• Requirement
Go through the data line by line from the top, retyping each exactly, and end with the line that contains "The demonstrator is".

• Stored data
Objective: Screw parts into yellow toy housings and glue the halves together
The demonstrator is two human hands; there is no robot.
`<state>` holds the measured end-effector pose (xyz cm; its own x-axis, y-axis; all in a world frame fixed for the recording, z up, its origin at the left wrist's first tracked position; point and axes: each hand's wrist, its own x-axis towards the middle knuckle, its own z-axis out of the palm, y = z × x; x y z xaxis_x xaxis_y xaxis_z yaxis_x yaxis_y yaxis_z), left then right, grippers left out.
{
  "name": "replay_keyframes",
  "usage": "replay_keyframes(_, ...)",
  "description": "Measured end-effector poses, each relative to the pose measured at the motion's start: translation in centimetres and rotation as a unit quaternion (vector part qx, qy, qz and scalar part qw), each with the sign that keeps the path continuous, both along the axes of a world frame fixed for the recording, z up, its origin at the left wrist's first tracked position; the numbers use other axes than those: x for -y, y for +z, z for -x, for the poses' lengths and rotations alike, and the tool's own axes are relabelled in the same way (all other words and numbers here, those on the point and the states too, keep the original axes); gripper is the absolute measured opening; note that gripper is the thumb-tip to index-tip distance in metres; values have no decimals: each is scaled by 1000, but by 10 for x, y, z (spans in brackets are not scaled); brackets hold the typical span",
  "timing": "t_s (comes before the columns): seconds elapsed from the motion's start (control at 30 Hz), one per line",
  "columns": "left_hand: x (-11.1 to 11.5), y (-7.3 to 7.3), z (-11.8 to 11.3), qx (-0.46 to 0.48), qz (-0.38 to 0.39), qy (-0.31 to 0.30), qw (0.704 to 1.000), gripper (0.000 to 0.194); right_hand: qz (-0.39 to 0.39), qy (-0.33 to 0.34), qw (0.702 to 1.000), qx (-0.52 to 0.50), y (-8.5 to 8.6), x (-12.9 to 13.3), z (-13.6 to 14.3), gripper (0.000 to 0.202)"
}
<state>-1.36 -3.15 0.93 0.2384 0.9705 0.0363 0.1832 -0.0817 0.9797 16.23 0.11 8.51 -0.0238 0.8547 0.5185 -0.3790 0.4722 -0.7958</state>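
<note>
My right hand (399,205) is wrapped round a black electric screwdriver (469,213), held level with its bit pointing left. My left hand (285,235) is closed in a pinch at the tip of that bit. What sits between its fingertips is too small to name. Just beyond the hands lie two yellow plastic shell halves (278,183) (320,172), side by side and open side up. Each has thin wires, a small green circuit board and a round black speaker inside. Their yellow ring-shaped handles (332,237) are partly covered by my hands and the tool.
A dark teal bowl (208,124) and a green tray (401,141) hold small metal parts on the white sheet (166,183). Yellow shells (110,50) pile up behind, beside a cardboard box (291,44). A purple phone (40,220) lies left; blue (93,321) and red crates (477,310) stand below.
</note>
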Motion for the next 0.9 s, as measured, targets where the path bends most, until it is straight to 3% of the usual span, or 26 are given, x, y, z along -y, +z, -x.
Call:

• Expected answer
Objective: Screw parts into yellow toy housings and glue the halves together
The demonstrator is two human hands; there is no robot.

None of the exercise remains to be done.